Using Excel, students should work individually, and then as a group, to analyze the data set to look for answers to the questions, or potential solutions to the problems, identified while defining the context of the situation described.
In terms of potential directions for data analysis, the spreadsheet will provide good insights with any of the following analyses, assuming that the specific analysis relates to the judgement criteria identified earlier:
- Calculations and summaries of a new “price per carat” metric column
- Categorized numerical visualizations across the certification bodies for price, carat, and price per carat (boxplots, bar charts, etc.)
- Summary table looking at certification body comparisons for clarity and color
- A bar chart, or compound bar chart, based on the summary table
- Basic summaries of the data, looking at Quantity of data, Typical data, Rare Data, Variability of Data, and the Shape of the Data.
Part 3: RECOMMENDATIONS
The last phase of applying the C.A.R. method is by developing a set of recommendations, answers, or solutions that connect the issues identified in the context with the results found during analysis. For the Maalek Jewelry mini case, students might choose one or two of the certification bodies to purchase catalogs for, and explain the reasons why they were chosen (with supporting visualizations, data storytelling, etc.). Additionally, students might display 1-2 data visualizations that demonstrate the opportunities (or downsides) if Maalek Jewelry were to make the potential supplier a regular supplier of their diamonds. And lastly, the team might suggest a few diamonds from among the inventory sample that would be excellent candidates for purchase.

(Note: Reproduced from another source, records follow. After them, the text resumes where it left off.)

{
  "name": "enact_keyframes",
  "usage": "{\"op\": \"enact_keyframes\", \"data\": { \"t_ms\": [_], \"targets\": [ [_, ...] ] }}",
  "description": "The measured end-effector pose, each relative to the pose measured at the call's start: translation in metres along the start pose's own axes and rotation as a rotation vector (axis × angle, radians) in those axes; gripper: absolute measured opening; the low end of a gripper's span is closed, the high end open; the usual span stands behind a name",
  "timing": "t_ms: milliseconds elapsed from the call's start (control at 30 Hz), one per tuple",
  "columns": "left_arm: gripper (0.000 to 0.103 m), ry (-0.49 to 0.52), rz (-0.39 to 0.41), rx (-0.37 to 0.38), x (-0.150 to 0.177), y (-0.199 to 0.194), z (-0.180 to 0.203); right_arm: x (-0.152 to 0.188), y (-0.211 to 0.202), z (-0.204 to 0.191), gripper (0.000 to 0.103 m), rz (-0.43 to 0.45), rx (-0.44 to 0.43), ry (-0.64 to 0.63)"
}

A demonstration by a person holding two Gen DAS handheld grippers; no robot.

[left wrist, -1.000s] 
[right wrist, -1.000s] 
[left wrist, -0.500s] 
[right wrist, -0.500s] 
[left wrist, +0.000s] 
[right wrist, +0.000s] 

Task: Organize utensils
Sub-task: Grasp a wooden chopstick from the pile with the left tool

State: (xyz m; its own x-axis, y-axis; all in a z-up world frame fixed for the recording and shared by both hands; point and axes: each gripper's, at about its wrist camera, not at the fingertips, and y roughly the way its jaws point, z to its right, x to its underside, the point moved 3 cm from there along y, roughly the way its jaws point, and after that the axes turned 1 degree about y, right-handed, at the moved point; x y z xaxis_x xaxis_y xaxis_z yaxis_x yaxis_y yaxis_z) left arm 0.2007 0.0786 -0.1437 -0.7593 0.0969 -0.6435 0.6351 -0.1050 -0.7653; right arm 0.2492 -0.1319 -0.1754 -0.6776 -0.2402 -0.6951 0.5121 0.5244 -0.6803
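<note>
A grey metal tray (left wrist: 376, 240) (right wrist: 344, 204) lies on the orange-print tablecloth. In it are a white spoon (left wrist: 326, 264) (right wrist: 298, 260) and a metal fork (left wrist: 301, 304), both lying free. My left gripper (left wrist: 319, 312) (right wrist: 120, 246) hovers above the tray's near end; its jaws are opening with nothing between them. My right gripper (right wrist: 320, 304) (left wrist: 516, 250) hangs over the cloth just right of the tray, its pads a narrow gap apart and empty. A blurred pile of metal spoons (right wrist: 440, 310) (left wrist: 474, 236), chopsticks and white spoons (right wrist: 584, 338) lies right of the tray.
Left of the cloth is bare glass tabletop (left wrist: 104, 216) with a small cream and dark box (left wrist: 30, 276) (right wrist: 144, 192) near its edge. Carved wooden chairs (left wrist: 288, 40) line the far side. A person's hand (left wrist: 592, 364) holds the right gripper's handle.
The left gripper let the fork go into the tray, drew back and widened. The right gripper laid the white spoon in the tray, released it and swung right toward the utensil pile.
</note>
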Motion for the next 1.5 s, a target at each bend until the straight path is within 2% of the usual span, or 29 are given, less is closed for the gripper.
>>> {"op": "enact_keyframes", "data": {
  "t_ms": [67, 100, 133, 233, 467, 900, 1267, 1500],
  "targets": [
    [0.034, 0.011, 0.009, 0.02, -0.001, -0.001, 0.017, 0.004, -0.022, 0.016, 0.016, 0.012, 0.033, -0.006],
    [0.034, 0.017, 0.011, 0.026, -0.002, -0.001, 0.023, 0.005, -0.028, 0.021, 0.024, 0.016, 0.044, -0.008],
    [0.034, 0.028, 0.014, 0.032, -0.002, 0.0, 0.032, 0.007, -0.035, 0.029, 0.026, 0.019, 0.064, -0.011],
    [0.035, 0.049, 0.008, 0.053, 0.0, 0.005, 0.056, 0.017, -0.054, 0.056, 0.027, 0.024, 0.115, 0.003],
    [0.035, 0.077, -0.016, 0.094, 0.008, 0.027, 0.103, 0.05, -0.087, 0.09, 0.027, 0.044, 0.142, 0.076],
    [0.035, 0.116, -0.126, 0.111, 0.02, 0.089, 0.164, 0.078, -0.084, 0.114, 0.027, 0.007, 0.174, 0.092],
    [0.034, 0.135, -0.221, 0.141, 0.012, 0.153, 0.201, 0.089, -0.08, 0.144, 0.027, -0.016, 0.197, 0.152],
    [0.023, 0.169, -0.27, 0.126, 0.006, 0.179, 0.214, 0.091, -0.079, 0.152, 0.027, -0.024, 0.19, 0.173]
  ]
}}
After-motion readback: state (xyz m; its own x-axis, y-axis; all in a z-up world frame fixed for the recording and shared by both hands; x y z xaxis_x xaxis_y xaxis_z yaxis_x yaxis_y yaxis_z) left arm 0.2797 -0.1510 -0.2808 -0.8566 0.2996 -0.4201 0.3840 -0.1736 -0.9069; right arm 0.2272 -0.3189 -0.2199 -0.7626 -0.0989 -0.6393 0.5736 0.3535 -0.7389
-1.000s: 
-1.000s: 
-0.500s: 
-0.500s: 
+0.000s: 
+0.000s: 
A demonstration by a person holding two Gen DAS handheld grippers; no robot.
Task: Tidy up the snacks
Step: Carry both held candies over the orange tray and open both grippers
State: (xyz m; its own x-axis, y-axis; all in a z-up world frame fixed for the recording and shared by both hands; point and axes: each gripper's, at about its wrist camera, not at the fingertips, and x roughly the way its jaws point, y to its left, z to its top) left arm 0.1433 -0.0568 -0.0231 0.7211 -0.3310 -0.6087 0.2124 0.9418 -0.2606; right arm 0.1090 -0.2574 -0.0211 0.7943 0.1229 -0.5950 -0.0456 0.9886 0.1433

With their recommendations, students could also make statements about other warnings, worries, concerns, or opportunities that may arise if the recommended actions were to be taken by Maalek Jewelry or by any of the characters or stakeholders.
With this section wrapped up, the C.A.R. method is complete.
*If this is done in class, a great way for students to share their screens and give their statements is by connecting via Zoom with the share screen option on (but microphones and speakers off). This allows the students to remain in their team work areas while presenting to the class in a more casual manner.